# [TASK STATEMENT]
All of the data below should be returned exactly.

# [AVAILABLE DATA]
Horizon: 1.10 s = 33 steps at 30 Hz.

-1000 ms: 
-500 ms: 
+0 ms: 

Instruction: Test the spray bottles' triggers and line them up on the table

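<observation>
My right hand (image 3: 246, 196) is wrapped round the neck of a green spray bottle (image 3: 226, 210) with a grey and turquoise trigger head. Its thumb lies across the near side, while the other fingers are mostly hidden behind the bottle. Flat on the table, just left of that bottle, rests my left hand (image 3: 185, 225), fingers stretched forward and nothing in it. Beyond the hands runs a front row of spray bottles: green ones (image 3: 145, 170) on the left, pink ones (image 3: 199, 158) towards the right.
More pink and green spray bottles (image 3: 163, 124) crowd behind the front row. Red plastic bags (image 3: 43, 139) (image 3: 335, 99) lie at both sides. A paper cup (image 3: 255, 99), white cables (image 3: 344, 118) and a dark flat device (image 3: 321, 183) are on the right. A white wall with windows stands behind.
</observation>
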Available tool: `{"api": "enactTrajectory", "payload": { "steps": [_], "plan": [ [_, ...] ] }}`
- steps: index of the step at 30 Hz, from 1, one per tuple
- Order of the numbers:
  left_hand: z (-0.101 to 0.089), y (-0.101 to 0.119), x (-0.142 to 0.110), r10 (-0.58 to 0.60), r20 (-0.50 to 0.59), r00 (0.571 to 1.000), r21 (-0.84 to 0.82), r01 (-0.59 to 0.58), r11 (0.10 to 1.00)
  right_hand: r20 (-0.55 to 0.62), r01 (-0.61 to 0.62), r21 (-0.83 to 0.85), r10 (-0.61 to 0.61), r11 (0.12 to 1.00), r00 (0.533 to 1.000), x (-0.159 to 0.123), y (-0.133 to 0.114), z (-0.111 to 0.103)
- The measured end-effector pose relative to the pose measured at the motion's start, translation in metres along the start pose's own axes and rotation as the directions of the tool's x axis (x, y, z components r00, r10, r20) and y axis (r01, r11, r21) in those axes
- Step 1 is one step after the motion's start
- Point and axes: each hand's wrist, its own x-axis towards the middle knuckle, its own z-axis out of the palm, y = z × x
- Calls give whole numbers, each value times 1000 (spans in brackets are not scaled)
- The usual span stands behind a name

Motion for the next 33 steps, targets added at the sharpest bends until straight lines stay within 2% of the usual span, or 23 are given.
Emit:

# [TASK RESULT]
Horizon: 1.10 s = 33 steps at 30 Hz.

-1000 ms: 
-500 ms: 
+0 ms: 

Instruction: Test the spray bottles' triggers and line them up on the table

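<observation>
My right hand (image 3: 246, 196) is wrapped round the neck of a green spray bottle (image 3: 226, 210) with a grey and turquoise trigger head. Its thumb lies across the near side, while the other fingers are mostly hidden behind the bottle. Flat on the table, just left of that bottle, rests my left hand (image 3: 185, 225), fingers stretched forward and nothing in it. Beyond the hands runs a front row of spray bottles: green ones (image 3: 145, 170) on the left, pink ones (image 3: 199, 158) towards the right.
More pink and green spray bottles (image 3: 163, 124) crowd behind the front row. Red plastic bags (image 3: 43, 139) (image 3: 335, 99) lie at both sides. A paper cup (image 3: 255, 99), white cables (image 3: 344, 118) and a dark flat device (image 3: 321, 183) are on the right. A white wall with windows stands behind.
</observation>
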Available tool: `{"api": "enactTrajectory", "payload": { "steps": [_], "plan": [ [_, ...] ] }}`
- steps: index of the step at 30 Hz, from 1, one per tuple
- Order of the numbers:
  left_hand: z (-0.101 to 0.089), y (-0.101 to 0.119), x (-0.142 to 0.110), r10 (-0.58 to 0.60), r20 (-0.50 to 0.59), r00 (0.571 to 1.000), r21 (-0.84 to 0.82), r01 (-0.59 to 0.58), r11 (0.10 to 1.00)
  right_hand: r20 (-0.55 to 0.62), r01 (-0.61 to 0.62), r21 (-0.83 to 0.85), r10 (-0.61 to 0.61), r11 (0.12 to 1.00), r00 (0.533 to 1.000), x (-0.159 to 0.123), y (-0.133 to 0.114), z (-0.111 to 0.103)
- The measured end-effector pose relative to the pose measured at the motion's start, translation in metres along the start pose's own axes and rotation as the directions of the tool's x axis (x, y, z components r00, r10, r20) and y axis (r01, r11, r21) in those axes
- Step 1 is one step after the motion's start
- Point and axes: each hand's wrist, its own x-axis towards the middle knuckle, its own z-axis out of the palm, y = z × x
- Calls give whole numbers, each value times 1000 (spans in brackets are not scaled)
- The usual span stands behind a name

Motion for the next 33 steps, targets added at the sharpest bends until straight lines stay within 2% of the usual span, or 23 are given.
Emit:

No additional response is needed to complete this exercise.